> **Assignment**: Every line in the listing below from the one with "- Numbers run" through the one with "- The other" is to be reproduced exactly, both ends included; leave out the rest.

*** Data Section Begins ***

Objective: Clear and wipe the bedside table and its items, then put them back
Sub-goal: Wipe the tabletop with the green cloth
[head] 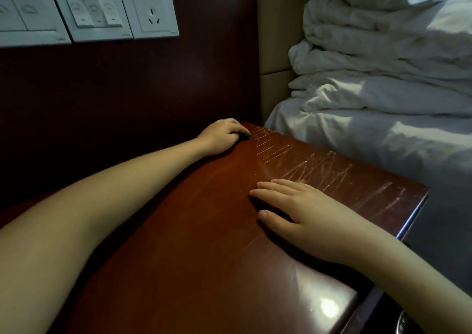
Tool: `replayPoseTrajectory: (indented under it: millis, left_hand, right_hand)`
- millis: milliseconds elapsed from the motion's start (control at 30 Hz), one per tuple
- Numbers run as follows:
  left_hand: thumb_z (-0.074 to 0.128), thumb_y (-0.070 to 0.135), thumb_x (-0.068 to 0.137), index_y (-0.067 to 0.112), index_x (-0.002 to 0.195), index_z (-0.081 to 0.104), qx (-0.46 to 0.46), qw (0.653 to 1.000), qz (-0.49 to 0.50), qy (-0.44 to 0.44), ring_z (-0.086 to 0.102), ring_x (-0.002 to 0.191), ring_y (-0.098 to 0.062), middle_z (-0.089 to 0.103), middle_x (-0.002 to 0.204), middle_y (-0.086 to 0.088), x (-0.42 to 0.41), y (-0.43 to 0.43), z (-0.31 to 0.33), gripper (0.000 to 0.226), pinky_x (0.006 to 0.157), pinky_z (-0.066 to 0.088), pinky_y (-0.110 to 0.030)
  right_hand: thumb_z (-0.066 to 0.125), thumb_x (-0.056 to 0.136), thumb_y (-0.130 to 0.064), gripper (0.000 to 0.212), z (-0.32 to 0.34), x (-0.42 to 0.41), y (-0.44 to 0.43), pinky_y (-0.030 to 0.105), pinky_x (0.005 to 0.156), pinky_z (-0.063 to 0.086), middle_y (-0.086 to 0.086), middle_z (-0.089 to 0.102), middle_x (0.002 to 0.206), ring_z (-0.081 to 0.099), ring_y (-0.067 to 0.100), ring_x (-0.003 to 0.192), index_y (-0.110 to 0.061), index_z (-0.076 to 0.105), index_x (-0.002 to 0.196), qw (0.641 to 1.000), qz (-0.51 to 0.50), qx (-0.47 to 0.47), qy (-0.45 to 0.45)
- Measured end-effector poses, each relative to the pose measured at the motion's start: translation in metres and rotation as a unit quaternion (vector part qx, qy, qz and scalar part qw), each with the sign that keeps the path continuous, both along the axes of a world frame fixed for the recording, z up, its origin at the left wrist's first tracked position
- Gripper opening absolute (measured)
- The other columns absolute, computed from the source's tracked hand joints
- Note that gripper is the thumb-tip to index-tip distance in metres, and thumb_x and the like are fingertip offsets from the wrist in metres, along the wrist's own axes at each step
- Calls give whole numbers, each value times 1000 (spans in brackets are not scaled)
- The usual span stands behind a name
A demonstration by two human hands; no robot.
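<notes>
The bedside table (204,244) has a glossy reddish-brown top with pale scratches along its right side. My left hand (219,137) reaches to the table's far corner by the wall, its fingers curled over a small dark green thing (245,136), most of which is hidden under the hand. My right hand (304,211) lies flat on the tabletop near the middle right, fingers straight and spread, holding nothing. No other items stand on the table.
A dark wood wall panel (115,91) rises behind the table, with white switch plates (94,7) and a socket (150,7) at the top left. A bed with rumpled white bedding (383,78) lies close on the right, against a beige headboard (277,39).
</notes>
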State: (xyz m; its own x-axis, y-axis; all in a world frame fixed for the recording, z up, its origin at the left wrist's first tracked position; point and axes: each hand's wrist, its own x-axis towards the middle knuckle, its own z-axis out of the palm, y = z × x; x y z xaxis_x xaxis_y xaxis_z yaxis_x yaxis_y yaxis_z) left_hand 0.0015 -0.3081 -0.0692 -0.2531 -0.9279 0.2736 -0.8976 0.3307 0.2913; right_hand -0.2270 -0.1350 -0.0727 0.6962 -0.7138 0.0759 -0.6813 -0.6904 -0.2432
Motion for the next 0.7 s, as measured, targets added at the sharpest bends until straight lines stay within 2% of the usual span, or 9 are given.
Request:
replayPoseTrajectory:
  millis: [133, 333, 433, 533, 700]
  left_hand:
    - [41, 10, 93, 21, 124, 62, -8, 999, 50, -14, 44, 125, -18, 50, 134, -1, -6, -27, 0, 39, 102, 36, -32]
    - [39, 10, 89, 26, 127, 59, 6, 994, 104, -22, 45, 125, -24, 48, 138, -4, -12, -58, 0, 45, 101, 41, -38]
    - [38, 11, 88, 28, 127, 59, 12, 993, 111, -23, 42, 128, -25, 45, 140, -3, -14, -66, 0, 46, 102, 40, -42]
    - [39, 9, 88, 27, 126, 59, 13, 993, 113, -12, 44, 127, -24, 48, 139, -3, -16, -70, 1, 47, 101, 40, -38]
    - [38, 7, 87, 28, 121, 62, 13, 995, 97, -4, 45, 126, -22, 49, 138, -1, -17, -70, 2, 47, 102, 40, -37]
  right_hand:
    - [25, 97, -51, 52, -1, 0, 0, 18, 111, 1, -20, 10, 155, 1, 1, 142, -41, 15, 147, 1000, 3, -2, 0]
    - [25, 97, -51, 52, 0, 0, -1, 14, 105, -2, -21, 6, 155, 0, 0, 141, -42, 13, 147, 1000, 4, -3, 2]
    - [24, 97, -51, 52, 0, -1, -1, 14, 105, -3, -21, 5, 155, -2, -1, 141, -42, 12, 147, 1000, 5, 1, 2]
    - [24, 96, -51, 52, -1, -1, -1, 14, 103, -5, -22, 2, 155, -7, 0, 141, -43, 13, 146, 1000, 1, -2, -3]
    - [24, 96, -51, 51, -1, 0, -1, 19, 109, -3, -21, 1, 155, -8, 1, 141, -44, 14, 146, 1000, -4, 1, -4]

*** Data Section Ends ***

> **Task output**:
- Numbers run as follows:
  left_hand: thumb_z (-0.074 to 0.128), thumb_y (-0.070 to 0.135), thumb_x (-0.068 to 0.137), index_y (-0.067 to 0.112), index_x (-0.002 to 0.195), index_z (-0.081 to 0.104), qx (-0.46 to 0.46), qw (0.653 to 1.000), qz (-0.49 to 0.50), qy (-0.44 to 0.44), ring_z (-0.086 to 0.102), ring_x (-0.002 to 0.191), ring_y (-0.098 to 0.062), middle_z (-0.089 to 0.103), middle_x (-0.002 to 0.204), middle_y (-0.086 to 0.088), x (-0.42 to 0.41), y (-0.43 to 0.43), z (-0.31 to 0.33), gripper (0.000 to 0.226), pinky_x (0.006 to 0.157), pinky_z (-0.066 to 0.088), pinky_y (-0.110 to 0.030)
  right_hand: thumb_z (-0.066 to 0.125), thumb_x (-0.056 to 0.136), thumb_y (-0.130 to 0.064), gripper (0.000 to 0.212), z (-0.32 to 0.34), x (-0.42 to 0.41), y (-0.44 to 0.43), pinky_y (-0.030 to 0.105), pinky_x (0.005 to 0.156), pinky_z (-0.063 to 0.086), middle_y (-0.086 to 0.086), middle_z (-0.089 to 0.102), middle_x (0.002 to 0.206), ring_z (-0.081 to 0.099), ring_y (-0.067 to 0.100), ring_x (-0.003 to 0.192), index_y (-0.110 to 0.061), index_z (-0.076 to 0.105), index_x (-0.002 to 0.196), qw (0.641 to 1.000), qz (-0.51 to 0.50), qx (-0.47 to 0.47), qy (-0.45 to 0.45)
- Measured end-effector poses, each relative to the pose measured at the motion's start: translation in metres and rotation as a unit quaternion (vector part qx, qy, qz and scalar part qw), each with the sign that keeps the path continuous, both along the axes of a world frame fixed for the recording, z up, its origin at the left wrist's first tracked position
- Gripper opening absolute (measured)
- The other columns absolute, computed from the source's tracked hand joints

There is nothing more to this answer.